■ SUPPLIED DATA:
[Start of Attachment]

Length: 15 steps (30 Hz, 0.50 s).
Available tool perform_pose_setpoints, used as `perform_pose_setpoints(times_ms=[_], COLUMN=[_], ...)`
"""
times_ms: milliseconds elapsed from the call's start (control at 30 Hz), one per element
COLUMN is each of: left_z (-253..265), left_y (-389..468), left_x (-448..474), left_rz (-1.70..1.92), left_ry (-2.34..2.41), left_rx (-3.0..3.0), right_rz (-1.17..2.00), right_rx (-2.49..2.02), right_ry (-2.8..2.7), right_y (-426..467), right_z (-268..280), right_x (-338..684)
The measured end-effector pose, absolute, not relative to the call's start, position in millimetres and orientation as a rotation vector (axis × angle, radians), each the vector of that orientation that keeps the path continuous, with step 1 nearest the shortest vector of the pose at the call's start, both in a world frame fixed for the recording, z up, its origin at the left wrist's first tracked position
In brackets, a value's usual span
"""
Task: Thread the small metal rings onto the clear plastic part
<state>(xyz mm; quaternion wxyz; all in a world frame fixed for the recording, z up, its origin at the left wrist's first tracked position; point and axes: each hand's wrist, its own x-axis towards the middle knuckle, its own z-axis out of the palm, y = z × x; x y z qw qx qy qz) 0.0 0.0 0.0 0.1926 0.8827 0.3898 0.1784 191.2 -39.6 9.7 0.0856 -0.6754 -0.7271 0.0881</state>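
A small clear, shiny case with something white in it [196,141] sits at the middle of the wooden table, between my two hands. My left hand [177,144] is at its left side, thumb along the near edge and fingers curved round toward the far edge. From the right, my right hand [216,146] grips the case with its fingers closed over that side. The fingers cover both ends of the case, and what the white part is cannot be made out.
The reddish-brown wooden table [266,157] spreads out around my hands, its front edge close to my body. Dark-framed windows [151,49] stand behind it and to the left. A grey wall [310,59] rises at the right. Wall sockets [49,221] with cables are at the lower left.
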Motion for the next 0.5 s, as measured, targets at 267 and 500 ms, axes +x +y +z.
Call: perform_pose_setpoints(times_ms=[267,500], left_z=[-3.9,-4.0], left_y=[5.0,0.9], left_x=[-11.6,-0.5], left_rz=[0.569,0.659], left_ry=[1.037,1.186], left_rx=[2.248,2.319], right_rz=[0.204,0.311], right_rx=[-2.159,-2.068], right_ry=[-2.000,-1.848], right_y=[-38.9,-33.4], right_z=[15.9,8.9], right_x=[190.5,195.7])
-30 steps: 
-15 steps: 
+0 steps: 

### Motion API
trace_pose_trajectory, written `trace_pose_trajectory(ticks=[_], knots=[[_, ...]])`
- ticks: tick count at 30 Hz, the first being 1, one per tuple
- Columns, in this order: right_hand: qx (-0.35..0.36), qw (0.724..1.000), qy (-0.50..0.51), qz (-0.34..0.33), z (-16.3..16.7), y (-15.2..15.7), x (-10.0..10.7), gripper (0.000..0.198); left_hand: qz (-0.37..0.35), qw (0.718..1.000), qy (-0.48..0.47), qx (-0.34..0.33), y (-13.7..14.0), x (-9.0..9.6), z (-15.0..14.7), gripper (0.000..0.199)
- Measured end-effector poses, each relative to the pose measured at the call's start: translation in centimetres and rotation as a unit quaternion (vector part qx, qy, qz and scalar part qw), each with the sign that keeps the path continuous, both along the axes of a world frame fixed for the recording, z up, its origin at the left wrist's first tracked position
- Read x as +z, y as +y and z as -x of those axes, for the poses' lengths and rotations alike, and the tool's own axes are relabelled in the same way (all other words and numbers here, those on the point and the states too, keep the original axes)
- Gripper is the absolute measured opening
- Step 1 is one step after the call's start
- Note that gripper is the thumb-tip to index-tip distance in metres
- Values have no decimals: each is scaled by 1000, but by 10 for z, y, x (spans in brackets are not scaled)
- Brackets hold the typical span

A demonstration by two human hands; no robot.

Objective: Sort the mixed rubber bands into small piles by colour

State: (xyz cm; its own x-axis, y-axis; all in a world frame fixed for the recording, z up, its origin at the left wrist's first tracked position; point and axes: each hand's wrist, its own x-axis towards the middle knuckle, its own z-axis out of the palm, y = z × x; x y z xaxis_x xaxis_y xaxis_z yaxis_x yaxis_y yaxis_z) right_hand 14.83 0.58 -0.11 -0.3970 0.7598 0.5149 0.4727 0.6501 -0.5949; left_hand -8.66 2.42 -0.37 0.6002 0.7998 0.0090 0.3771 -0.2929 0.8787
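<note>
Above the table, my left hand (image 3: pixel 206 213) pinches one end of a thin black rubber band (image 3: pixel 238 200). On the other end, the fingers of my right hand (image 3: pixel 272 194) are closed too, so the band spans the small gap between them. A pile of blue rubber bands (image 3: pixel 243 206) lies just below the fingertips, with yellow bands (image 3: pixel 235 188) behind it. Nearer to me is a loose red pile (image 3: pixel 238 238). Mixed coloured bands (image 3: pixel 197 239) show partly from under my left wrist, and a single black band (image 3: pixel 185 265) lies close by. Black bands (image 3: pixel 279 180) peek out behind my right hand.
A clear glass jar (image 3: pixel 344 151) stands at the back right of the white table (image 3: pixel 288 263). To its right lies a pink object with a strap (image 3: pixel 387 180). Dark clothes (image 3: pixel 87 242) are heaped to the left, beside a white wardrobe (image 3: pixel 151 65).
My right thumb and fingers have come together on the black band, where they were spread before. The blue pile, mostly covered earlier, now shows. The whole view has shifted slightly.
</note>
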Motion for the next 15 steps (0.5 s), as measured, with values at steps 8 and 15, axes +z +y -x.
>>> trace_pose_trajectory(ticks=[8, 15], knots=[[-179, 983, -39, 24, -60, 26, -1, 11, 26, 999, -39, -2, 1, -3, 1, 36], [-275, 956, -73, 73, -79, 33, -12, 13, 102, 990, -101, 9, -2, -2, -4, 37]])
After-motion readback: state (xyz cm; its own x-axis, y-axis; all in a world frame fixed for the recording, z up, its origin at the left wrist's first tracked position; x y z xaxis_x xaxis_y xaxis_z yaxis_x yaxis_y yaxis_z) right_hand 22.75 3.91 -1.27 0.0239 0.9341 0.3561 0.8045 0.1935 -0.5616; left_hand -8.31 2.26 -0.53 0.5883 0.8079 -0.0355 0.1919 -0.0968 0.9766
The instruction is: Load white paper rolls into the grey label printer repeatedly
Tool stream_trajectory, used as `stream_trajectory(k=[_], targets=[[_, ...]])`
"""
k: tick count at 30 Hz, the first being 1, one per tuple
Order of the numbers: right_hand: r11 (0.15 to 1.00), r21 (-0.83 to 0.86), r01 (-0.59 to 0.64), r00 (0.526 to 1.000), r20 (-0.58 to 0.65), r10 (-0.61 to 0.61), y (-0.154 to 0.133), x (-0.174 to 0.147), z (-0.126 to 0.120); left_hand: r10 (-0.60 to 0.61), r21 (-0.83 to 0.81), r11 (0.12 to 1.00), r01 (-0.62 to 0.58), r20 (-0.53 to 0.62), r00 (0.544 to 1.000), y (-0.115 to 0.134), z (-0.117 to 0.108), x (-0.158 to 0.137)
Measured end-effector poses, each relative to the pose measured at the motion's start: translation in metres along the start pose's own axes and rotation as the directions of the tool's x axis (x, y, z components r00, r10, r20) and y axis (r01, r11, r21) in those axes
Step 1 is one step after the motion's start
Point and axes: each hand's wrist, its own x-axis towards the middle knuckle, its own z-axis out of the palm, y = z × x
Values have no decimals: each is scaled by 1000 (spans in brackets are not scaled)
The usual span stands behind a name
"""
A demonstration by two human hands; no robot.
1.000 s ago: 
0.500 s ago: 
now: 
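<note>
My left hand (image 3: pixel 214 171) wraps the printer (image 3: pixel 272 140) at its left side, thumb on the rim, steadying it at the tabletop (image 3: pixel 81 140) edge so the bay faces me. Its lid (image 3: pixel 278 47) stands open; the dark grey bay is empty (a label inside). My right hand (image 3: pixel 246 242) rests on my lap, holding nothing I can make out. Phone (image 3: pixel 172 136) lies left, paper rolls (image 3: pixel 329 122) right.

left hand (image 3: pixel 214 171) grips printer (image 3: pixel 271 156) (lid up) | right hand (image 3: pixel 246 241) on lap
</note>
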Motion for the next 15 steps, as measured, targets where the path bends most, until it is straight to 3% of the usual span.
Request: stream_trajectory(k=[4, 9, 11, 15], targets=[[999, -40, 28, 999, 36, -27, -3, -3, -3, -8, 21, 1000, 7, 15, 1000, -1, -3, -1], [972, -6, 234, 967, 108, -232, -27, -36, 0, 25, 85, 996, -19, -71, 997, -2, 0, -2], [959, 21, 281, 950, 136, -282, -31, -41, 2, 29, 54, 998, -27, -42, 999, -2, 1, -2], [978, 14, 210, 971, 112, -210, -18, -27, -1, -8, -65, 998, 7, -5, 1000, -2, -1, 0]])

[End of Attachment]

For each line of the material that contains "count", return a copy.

■ EXERCISE SOLUTION:
- ticks: tick count at 30 Hz, the first being 1, one per tuple
k: tick count at 30 Hz, the first being 1, one per tuple

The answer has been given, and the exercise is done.